La legge stabilisce che la persona che, per effetto di infermità ovvero di menomazione fisica o psichica, si trova nell’impossibilità anche parziale o temporanea di provvedere ai propri interessi, può essere assistita da un amministratore di sostegno nominato dal giudice tutelare (tribunale) del luogo in cui questa ha la residenza (dimora abituale) o il domicilio (luogo in cui è stabilita la sede degli affari e degli interessi): le due sedi possono non coincidere, come è noto; ad es., residenza ad Alessandria e azienda commerciale a Torino; in tal caso si può scegliere tra le due competenze territoriali per proporre la domanda.

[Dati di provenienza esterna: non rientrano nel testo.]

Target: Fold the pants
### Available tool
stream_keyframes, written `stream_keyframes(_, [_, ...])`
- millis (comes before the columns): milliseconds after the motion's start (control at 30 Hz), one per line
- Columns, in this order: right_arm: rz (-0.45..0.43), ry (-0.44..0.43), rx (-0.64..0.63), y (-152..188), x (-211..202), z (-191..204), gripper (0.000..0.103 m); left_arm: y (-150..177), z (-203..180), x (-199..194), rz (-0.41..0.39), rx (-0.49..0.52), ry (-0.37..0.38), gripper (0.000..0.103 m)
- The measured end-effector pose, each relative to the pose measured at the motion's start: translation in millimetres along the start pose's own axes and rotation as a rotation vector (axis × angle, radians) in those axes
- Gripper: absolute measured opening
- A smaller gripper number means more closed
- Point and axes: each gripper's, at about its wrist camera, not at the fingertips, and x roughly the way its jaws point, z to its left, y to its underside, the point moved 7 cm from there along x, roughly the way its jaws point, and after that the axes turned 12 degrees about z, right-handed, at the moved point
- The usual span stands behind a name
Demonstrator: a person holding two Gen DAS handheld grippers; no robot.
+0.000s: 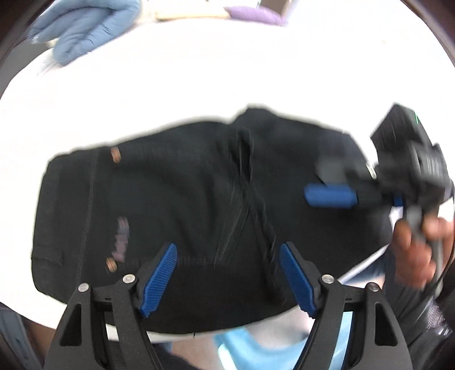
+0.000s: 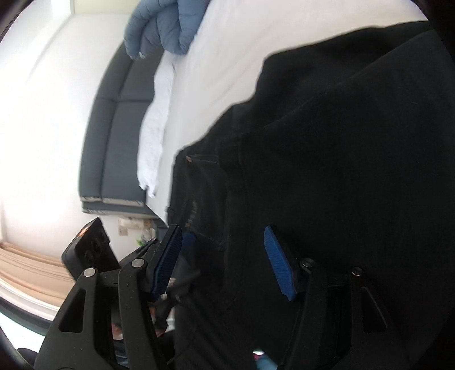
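My left claw [image 1: 227,280] hangs wide and empty above the pants [image 1: 184,205], folded on the bed [image 1: 227,71]; right claw [image 1: 330,185], also parted, should press flat before regripping.

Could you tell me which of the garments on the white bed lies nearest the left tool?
The black pants, directly under the left tool; the blue jacket and purple cloth lie at the far edge.

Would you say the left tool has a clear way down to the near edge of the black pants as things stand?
Probably yes. The left tool is open above the black pants, with nothing between its fingers and the fabric. The right tool is off to the side, not in its way.
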Motion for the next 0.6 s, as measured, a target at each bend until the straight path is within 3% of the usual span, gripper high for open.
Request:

A differenza di quanto è stabilito per l’interdizione e l’inabilitazione, che intervengono nei casi di infermità abituale di mente che determini incapacità totale o parziale di provvedere ai propri interessi (l’inabilitazione è prevista anche per coloro che, per prodigalità o per abuso di alcoolici o di sostanze stupefacenti, espongono sé o la famiglia a gravi pregiudizi economici e per i sordomuti e i ciechi di nascita o di prima infanzia privi di sufficiente educazione-istruzione), l’amministrazione di sostegno si può adottare anche per coloro che, pur essendo perfettamente sani di mente, sono portatori di una infermità fisica (immobilità, cecità totale, impossibilità di uso delle mani e simili) causante l’incapacità suddetta. Si è colmata così una lacuna del sistema civilistico-assistenziale denunciata da tempo da molti operatori.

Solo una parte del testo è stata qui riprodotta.